Senate Bill 904 is tie-barred to Senate Bill 704.
Senate Bill 704
Regulation of Compounding Pharmacies
Under proposed Section 17748a, an applicant for a new pharmacy license for a pharmacy that would provide compounding services would have to submit verification of current accreditation through an approved national accrediting organization or verify that the pharmacy was in the accreditation process. The Department of Licensing and Regulatory Affairs could not issue a license to the pharmacy if it were not accredited, unless the applicant demonstrated compliance with USP standards.

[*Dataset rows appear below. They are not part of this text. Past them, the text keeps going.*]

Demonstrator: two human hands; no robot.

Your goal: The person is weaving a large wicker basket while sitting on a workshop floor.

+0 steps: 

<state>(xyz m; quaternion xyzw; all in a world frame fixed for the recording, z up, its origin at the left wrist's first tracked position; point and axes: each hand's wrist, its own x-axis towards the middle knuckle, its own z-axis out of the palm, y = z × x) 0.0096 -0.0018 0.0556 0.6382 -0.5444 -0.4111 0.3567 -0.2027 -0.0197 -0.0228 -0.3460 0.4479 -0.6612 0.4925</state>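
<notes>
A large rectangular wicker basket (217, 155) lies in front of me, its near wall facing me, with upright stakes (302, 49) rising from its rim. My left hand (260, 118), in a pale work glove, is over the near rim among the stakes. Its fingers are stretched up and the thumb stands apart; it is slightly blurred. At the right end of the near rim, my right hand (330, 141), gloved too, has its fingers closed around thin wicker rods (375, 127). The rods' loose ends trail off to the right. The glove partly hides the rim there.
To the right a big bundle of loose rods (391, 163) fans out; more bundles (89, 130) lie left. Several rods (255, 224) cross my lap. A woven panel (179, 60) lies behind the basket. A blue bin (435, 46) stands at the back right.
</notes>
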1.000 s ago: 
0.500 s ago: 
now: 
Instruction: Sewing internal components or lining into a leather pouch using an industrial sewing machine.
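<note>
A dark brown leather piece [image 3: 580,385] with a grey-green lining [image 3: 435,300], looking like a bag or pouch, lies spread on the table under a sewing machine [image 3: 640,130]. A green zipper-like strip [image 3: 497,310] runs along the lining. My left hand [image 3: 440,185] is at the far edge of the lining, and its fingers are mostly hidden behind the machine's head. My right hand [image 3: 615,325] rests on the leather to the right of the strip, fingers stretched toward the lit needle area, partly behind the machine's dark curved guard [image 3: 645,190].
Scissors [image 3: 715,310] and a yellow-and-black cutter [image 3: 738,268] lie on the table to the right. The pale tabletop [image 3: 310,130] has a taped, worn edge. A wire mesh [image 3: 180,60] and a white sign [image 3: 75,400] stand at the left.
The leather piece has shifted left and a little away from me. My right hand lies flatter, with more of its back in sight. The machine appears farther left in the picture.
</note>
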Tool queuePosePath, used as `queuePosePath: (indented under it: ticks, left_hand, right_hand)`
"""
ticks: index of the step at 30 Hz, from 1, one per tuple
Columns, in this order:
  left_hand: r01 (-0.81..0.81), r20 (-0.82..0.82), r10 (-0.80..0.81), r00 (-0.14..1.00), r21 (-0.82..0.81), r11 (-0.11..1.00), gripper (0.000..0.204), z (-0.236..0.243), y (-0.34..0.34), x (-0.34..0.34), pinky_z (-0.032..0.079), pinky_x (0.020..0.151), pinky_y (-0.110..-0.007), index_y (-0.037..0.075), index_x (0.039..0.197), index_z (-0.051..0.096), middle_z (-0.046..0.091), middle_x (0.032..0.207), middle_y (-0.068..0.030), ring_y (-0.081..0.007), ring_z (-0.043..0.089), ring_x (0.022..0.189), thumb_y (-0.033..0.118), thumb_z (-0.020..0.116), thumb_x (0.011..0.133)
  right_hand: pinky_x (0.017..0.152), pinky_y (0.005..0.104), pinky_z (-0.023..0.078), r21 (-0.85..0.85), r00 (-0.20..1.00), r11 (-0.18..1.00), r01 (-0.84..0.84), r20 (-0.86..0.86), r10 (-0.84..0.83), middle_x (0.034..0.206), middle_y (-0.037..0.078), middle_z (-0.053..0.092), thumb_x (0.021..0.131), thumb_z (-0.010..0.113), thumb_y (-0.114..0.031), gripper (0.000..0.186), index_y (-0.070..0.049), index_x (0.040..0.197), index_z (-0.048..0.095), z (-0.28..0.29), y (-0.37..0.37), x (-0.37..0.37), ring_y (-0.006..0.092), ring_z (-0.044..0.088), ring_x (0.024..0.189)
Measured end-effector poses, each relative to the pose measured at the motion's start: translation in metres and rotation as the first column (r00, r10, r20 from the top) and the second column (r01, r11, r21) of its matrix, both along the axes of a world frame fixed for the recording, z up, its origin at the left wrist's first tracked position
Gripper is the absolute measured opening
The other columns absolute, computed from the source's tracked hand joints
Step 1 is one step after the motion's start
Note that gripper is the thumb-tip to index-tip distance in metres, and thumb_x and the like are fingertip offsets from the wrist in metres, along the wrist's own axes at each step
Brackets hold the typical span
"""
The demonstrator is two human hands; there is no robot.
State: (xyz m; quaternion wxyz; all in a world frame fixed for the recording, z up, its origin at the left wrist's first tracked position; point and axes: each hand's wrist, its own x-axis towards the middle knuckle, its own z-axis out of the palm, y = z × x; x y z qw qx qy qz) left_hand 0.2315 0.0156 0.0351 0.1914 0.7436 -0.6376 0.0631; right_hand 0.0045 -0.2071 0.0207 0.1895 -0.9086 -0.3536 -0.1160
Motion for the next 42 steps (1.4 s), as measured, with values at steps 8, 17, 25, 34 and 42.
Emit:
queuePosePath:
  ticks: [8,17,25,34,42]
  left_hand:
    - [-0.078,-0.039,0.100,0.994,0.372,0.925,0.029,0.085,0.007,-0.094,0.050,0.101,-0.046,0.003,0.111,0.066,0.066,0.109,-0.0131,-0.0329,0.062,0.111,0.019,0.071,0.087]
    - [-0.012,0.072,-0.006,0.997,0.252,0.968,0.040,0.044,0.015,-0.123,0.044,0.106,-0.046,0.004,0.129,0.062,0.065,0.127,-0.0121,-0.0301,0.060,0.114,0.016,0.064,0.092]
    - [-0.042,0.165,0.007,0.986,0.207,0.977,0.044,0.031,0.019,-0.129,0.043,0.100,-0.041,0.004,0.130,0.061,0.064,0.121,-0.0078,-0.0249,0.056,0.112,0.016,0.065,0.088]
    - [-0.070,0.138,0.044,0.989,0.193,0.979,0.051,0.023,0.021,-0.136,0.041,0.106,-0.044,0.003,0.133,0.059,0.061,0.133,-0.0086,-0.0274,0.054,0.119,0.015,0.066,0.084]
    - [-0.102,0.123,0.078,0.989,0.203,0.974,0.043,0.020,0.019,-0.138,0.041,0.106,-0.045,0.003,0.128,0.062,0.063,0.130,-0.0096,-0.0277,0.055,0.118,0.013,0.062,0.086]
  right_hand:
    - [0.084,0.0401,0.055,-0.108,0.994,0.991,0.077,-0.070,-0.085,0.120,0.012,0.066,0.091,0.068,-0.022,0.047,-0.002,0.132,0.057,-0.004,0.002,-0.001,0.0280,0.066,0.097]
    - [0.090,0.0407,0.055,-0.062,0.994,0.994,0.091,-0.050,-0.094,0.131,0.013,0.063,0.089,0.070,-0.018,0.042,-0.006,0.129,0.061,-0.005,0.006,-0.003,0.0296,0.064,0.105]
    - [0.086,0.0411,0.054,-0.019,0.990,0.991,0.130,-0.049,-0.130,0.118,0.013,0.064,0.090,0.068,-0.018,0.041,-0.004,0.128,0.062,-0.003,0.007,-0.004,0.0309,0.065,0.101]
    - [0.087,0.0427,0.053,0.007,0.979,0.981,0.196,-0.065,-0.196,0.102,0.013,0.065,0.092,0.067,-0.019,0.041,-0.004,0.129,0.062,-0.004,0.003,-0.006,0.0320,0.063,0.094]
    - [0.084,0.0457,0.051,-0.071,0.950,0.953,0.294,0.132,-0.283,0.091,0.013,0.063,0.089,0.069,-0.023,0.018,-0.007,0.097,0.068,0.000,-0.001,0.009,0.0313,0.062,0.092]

(The bill would define "compounding" as "the preparation, mixing, assembling, packaging, and labeling of a drug or device by a pharmacist" upon the receipt of a prescription for a specific patient or a prescriber's medical order for treatment of patients within the course of the prescriber's practice, or in anticipation of receiving a prescription or medical order based on routine, regularly observed prescription or medical order practices, or for research, teaching, or chemical analysis purposes. Compounding would not include the compounding of a drug product that is essentially a copy of a commercially available product, or the mixing, reconstitution, or similar act performed according to directions on the label provided by the manufacturer of a commercially available product. "USP standards" would mean "the pharmacopeial standards for drug substances, dosage forms, and compounded preparations based on designated levels of risk as published in the official compendium".)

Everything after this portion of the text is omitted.